Problem requirements:
Pull out of the data below the stretch of lines bounded by the one containing "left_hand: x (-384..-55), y" and the one containing "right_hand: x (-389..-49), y", both bounds included, unchanged.

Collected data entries
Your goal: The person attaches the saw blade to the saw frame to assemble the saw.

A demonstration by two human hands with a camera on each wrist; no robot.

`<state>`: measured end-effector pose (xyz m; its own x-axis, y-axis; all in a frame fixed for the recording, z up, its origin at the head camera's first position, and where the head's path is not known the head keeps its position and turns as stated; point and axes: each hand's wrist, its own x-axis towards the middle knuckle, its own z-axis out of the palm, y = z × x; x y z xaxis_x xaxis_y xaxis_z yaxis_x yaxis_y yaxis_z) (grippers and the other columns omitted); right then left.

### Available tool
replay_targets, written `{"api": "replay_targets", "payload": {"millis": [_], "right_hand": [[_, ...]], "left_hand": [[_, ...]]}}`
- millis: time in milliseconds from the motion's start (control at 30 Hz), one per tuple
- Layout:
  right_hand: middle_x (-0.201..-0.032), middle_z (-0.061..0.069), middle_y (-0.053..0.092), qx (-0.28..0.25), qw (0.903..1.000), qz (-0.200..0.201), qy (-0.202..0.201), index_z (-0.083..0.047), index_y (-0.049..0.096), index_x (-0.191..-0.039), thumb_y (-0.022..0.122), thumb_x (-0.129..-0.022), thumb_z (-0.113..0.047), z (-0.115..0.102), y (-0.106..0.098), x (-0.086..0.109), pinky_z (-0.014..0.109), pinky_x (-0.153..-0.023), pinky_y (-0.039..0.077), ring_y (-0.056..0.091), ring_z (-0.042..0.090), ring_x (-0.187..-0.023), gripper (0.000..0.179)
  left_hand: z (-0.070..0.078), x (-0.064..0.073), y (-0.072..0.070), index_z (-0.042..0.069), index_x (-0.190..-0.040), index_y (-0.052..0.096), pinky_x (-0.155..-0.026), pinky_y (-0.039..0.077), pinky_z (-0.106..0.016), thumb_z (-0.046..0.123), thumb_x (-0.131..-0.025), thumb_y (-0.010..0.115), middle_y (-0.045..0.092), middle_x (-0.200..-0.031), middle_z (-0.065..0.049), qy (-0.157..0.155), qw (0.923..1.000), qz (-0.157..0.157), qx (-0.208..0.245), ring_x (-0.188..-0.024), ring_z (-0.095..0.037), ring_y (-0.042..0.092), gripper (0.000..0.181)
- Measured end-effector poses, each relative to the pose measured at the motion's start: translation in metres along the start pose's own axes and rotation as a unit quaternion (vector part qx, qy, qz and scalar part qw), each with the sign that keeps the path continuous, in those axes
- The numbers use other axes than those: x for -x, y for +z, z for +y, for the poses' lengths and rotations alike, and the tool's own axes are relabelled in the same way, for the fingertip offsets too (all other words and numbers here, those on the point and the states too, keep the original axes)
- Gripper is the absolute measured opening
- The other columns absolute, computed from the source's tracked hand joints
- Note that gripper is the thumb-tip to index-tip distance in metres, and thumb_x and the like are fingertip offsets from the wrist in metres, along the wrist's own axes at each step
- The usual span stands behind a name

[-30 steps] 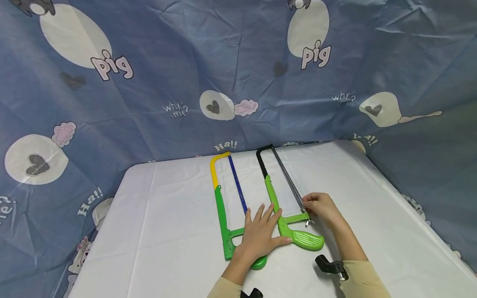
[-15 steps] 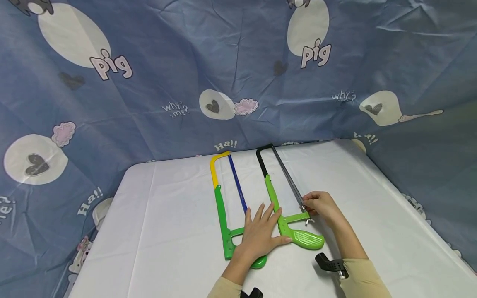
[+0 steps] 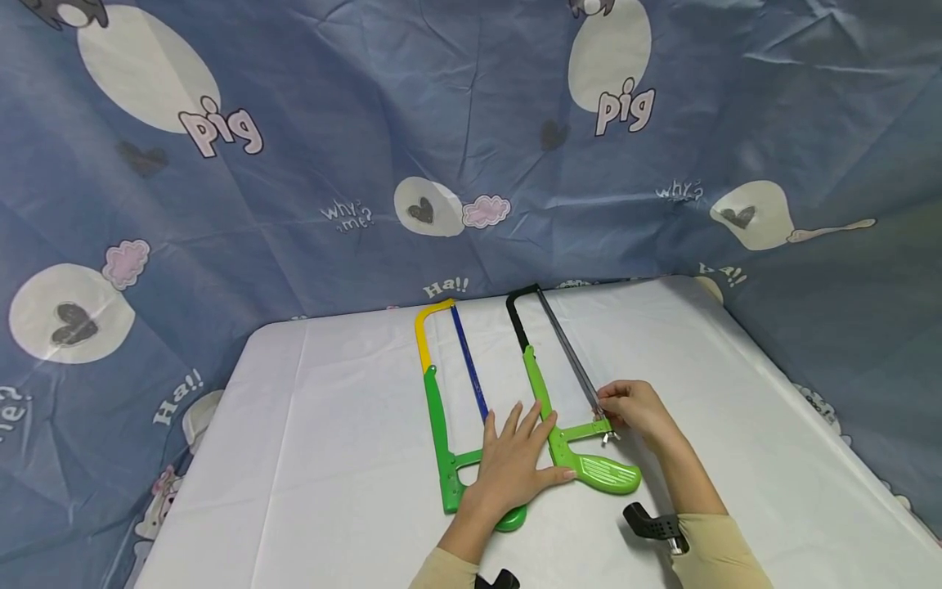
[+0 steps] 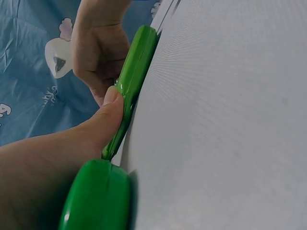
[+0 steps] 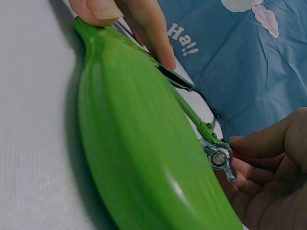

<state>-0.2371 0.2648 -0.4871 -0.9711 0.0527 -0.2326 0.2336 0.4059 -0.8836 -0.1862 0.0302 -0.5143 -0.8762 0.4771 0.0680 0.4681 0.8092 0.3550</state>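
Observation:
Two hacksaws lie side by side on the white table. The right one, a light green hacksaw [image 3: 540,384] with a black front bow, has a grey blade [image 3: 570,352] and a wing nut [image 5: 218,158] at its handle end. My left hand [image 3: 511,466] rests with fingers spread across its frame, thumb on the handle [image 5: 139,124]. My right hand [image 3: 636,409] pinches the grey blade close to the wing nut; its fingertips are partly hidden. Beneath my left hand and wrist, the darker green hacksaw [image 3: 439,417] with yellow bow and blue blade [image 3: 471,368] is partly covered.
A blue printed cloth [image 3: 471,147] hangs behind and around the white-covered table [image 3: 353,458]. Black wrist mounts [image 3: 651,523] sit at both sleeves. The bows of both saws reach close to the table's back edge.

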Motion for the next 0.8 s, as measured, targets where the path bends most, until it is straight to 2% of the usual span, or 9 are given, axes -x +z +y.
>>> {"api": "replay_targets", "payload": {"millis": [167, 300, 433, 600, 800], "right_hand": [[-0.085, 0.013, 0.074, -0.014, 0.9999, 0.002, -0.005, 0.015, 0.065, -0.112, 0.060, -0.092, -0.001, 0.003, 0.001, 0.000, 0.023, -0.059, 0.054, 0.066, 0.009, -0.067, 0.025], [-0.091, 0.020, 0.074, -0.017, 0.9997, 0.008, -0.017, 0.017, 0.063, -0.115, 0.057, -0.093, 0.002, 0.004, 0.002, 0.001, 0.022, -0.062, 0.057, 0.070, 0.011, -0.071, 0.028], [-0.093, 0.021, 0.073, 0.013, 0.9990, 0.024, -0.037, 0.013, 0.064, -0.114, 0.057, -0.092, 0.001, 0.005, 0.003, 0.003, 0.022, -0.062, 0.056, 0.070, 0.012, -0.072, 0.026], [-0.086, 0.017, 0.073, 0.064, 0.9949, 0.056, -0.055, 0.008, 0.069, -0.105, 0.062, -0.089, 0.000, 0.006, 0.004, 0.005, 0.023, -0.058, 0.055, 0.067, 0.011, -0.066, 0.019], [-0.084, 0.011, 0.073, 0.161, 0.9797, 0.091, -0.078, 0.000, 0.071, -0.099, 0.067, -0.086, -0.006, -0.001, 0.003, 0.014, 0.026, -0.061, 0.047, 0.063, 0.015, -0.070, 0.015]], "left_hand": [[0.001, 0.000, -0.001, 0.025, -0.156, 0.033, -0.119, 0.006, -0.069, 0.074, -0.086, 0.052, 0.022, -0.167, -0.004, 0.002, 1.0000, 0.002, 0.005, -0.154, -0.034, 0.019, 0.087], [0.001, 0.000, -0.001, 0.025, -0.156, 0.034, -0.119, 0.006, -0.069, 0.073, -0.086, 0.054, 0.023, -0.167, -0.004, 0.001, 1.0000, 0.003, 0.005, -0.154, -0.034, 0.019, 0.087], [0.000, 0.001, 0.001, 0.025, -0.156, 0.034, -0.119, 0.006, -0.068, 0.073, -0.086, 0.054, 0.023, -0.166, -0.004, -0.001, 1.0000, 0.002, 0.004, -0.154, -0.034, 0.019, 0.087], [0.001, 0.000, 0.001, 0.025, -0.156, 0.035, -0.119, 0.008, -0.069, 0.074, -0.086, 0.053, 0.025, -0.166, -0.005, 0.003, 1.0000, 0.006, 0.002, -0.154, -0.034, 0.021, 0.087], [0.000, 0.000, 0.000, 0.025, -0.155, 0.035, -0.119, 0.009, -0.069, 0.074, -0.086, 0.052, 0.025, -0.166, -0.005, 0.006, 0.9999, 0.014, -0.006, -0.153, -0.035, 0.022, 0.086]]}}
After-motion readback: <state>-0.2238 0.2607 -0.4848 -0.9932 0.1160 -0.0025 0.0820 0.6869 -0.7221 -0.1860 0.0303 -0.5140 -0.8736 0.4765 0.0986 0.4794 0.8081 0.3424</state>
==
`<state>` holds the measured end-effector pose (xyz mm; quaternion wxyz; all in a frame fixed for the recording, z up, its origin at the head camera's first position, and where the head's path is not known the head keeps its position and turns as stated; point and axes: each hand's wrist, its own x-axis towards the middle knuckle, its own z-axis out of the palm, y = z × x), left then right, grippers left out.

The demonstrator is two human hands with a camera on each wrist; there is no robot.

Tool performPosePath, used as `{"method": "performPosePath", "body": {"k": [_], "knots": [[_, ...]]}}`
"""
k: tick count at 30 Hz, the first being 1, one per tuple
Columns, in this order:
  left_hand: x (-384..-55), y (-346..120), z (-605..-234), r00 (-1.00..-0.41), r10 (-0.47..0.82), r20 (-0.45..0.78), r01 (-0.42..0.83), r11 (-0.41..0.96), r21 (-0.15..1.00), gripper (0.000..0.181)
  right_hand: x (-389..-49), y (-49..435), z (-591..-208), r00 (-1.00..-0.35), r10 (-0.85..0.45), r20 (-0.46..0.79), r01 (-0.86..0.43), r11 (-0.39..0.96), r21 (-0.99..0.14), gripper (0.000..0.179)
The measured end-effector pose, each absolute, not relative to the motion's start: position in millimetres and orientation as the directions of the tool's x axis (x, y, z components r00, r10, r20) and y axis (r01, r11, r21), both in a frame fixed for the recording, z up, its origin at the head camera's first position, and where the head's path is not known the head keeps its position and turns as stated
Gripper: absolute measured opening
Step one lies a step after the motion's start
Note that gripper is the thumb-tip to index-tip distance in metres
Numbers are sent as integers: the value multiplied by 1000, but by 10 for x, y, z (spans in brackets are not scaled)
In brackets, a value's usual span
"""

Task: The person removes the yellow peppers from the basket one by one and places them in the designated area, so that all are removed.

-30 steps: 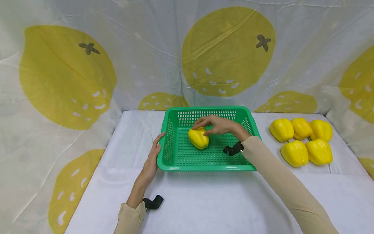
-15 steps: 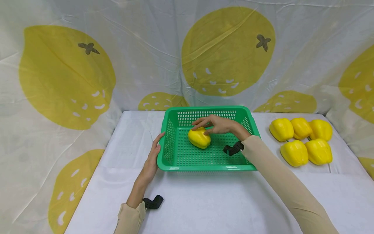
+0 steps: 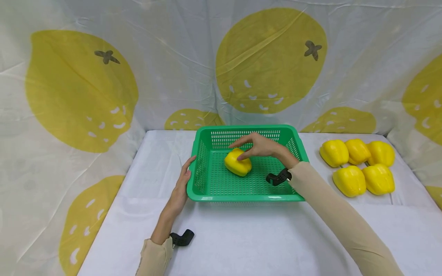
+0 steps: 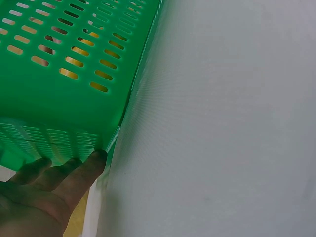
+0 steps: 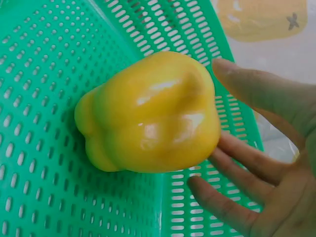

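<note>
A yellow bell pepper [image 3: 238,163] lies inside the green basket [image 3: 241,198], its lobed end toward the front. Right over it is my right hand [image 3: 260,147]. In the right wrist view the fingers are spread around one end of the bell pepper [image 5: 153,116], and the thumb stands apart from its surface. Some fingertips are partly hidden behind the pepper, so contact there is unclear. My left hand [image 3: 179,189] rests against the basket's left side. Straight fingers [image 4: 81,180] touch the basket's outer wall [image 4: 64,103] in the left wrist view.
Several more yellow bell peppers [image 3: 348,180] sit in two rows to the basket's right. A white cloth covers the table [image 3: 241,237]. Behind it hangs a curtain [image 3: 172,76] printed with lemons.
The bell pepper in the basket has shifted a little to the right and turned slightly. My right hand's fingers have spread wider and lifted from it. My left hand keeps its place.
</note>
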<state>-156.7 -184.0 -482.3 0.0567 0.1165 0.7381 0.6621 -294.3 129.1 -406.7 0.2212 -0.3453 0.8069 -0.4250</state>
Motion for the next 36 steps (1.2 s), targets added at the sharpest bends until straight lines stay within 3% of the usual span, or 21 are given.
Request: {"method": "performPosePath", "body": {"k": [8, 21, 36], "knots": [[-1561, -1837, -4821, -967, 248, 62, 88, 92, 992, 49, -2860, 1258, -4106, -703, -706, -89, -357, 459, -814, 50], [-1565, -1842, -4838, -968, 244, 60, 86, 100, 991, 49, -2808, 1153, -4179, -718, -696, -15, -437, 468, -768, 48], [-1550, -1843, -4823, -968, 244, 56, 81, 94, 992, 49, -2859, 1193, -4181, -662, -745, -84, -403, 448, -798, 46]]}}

Reply to the exercise:
  left_hand: x (-384..-55), y (-346..120), z (-605..-234), r00 (-1.00..-0.41), r10 (-0.47..0.82), r20 (-0.45..0.78), r01 (-0.42..0.83), r11 (-0.41..0.96), r21 (-0.15..1.00), gripper (0.000..0.181)
  right_hand: x (-389..-49), y (-49..435), z (-591..-208), r00 (-1.00..-0.35), r10 (-0.85..0.45), r20 (-0.46..0.79), r01 (-0.86..0.43), r11 (-0.39..0.96), r21 (-0.99..0.14), gripper (0.000..0.179)

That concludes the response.